Lately, social media has allowed, and at times even rewarded, some certain discussions related to reprogramming the masses to exist on their platforms.
These are the very same sort of discussions that circulated in Germany before the fall of the Kaiser (which increased greatly under Germany’s new Chancellor Adolf Hitler). What to do about various groups was topic of the day amongst native Germans as they struggled to find a way to form a more perfect German Union. Germans found blame in anyone other than themselves for their own moral, societal, or political shortcomings and they were somewhat hell bent on having someone pay.
Hitler came along and helped Germany to it’s ultimate total defeat in the end.
In 1933, Hitler established a Reich Ministry of Public Enlightenment and Propaganda headed by Joseph Goebbels. The Ministry’s aim was to ensure that the Nazi message was successfully communicated through art, music, theater, films, books, radio, educational materials, and the press.
As was the case in 1933, so shall the case for the so called “enlightenment” of today be —
Imagine the sort of discussions they (the Germans) must have had:
Controlling or eliminating adverse views?
Control the speech?
Who decides what the truth is? Who decides what hate speech is?

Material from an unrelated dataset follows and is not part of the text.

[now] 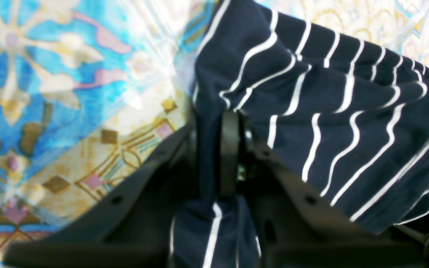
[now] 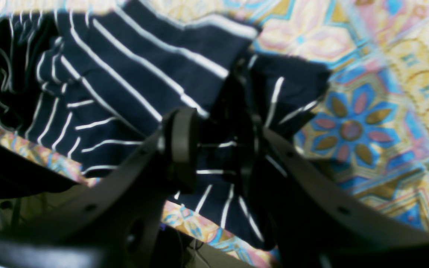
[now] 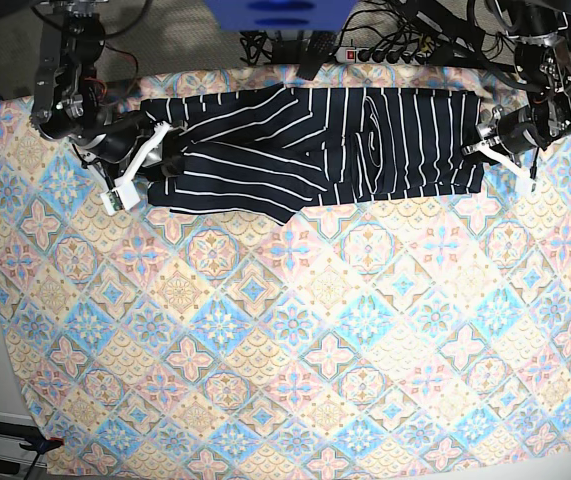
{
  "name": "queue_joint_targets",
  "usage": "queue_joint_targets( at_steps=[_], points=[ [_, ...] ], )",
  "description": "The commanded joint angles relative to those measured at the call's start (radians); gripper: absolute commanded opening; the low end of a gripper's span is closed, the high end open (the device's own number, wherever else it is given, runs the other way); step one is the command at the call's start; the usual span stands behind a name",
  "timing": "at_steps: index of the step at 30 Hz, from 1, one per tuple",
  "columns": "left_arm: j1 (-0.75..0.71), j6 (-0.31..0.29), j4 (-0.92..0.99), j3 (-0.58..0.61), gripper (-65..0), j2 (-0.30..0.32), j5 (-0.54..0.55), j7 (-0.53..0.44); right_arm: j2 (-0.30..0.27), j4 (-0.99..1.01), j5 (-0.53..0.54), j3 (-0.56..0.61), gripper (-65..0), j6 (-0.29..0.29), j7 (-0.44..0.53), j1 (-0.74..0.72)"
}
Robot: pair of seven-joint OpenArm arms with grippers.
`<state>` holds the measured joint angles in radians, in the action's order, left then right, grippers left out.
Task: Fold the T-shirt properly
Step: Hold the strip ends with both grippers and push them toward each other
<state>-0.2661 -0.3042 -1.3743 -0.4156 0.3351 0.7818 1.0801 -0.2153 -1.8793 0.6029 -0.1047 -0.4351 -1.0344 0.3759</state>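
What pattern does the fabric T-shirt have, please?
Thin white stripes on the dark navy fabric T-shirt; clearest in the base view.

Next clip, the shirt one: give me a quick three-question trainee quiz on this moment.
1. True or false: the left pincer has T-shirt fabric pinched between its jaws.
2. Where does the T-shirt lie on the tablecloth in the base view? A) along the top edge B) in the middle C) along the bottom edge
3. Fill in: the T-shirt is dark navy with thin ____ stripes.

Key: 1 true; 2 A; 3 white. The right pincer is also at the fabric, at the T-shirt's other end.
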Motion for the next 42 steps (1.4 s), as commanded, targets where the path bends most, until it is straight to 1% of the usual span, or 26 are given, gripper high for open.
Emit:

The Nazi’s had an answer to both of these questions and through coercion with regard to truth and speech, they were able to undermine the very fabric of the nation.
I’ve got friends on both sides and in between. I’ve never heard of a conservative going to such great lengths so as to describe a sort of “final solution” for their non-conservative counterparts.
I have never heard any of my less than conservative left leaning friends speak in such a way as this either.
Truth is a pretty subjective term, and as such, we would be pretty hard pressed in determining just exactly what truth might be. Political “opinion” isn’t truth, but there are the many out there that think that it is. We are a Representative Republic, and according to our Constitution, we are all Sovereign Individuals — Each, according to his or her own measure, are free to define their own truth. Essentially, we have 350 million people in this nation and that might add up to 350 million truths.
Pumping the truth out 24/7 is what Joseph Goebbels did — All for the supposed “good of the nation”. We have to remember as well that Germany wasn’t really in to the whole Individual Sovereignty deal, so it was up to the government to tell the people just what the truth was.
Are we so willing to allow the social networks of the day determine our truths?
It’s not up to platforms like Twitter or Facebook to define truth. People need to be allowed to express their own truth … something both Twitter and Facebook very actively forbid.
In Nazi Germany the truths of the many were a threat to the narrow truths of the few. Germany effectively eliminated all truths, differing opinions, belief systems, and anything else that didn’t align with it’s own government agenda.
We look at the posts on social media and wonder how some of these people are even able to breathe. The fact that they never really ever studied history is extremely evident.
The whole business of deprogramming anyone, for any reason, left or right, is unconscionable. We don’t live in a totalitarian society. We live in the United States of America, not mid 20th century Germany.